Spine statico, dinamico, peso in punta, peso in coda.

Molti confondono lo spine dinamico con lo spine statico. Alcuni chiarimenti potrebbero essere utili.

Lo spine statico è la rigidità naturale dell’asta: viene misurata appoggiando l’asta tra due supporti, e misurando di quanto flette l’asta applicando un certo peso al centro.

Ci sono due modi ufficiali di determinare il valore di spine: secondo le specifiche ATA, oppre secondo le specifiche ASTM.

Secondo le specifiche ATA (ex AMO) “Archery Trade Association” lo spine si misura ponendo l’asta tra due supporti posti a 26” di distanza e applicando al centro dell’asta un peso di 2 libbre (907 grammi): la deflessione si misura in millesimi di pollice.

Secondo le specifiche ASTM “American society for Testing and Materials” lo spine si misura ponendo l’asta tra due supporti posti a 28” di distanza e applicando al centro dell’asta un peso di 1,94 libbre (880 grammi): la deflessione si misura in millesimi di pollice. Questo è il valore che troviamo solitamente sulle frecce.

Se si vuole convertire il valore, si applicano le seguenti formule: ATA/0,825=ASTM e al contrario ASTM*0,825=ATA.

Ecco quindi spiegato perché un valore inferiore di spine indica una maggiore rigidità.

Lo spine dinamico (termine molto usato, ma improprio), invece, ci dice come si comporterà lo spine quando la freccia sarà scoccata dall’arco, ed in particolare significa quanto si fletterà la freccia in volo: l’ampiezza della flessione dipende da molti fattori, e lo spine statico ha logicamente un ruolo, ma il peso dei componenti la freccia, la lunghezza della spinta, il tipo di camme (per il compound), il modo di rilasciare ( per l’olimpico), ecc. ecc. contribuiscono a modificare il cosiddetto spine dinamico.

Una freccia più pesante rallenta la corda dell’arco, la massa della freccia resiste al movimento, secondo la prima legge della dinamica (un corpo tende a mantenere il proprio stato di quiete o di moto rettilineo uniforme fino a quando non interviene una forza esterna, o una somma di forze esterne la cui risultante sia diversa da zero). Maggiore è la massa, maggiore la resistenza al movimento.

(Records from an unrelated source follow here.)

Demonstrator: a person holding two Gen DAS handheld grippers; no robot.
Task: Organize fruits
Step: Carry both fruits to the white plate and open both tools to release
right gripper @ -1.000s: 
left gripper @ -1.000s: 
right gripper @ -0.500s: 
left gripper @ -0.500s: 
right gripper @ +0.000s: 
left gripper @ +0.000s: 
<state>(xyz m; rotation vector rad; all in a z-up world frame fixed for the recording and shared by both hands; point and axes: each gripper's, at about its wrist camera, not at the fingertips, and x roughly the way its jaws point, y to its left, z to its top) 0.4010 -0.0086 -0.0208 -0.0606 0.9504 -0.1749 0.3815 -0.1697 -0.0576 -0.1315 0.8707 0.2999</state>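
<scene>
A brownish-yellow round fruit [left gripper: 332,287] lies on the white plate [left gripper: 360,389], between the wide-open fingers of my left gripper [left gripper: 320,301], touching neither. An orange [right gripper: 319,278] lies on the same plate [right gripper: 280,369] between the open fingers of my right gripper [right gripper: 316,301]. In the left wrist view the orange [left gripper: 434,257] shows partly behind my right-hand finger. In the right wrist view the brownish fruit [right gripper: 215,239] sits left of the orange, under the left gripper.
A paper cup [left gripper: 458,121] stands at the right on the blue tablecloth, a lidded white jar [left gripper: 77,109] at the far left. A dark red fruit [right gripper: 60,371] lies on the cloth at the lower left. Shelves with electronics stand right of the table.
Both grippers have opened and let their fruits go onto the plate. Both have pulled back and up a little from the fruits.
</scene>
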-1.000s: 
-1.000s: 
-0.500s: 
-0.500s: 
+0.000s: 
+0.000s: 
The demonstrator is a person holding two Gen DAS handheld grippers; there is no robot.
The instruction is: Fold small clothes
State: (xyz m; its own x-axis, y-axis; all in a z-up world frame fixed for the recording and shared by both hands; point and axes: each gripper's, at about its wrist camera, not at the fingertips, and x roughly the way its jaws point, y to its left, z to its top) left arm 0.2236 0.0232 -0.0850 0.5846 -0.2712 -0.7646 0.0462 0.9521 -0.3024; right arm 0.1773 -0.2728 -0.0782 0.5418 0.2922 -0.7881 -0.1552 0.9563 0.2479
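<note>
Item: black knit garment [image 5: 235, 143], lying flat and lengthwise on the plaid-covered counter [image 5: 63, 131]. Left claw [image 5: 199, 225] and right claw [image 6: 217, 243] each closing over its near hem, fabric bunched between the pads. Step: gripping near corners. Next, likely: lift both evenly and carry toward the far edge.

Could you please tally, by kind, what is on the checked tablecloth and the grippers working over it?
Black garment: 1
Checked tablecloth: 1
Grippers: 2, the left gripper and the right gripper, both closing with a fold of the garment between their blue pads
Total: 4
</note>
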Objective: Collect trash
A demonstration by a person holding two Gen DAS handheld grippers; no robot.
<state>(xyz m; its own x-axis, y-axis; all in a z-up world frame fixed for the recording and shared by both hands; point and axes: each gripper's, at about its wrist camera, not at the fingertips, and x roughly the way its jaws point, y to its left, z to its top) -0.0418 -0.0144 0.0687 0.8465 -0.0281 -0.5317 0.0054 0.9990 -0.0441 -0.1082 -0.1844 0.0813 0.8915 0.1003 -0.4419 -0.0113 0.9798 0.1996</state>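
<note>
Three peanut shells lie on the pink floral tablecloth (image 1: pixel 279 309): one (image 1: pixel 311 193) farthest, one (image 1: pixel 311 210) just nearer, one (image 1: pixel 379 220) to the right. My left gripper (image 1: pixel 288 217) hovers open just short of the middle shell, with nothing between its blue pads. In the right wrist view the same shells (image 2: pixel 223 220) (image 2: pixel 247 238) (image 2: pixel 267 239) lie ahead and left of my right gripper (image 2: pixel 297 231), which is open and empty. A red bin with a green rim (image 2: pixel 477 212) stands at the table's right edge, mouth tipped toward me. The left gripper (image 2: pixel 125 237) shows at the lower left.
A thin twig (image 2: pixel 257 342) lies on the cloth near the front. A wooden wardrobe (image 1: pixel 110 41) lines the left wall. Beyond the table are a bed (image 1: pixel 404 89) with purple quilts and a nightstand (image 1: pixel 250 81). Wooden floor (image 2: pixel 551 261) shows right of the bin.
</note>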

Se la massa della freccia è concentrata sulla punta, la maggior parte della resistenza ai movimenti, dovuta alla massa, ha origine sulla punta. Quindi immaginate la corda dell’arco che spinge la cocca in avanti, il peso sulla punta spinge indietro resistendo al movimento, e questo provoca la flessione della freccia.

Maggiore è il peso in punta, maggiore la resistenza al movimento impartito dalla corda. Quindi le punte più pesanti causano una maggior flessione della freccia in volo o ammorbidimento dello spine dinamico della freccia.

Quindi l’aggiunta di peso alla punta della freccia aumenta anche il peso totale della freccia, questa massa aggiunta serve a resistere al movimento; se questo peso, però, è aggiunto alla coda della freccia, non provoca un aumento dello spine dinamico, ma rallenta l’accelerazione della freccia, causando, di conseguenza, minor flessione, in quanto l’accelerazione della freccia è più bassa a causa dell’aumento del peso della freccia.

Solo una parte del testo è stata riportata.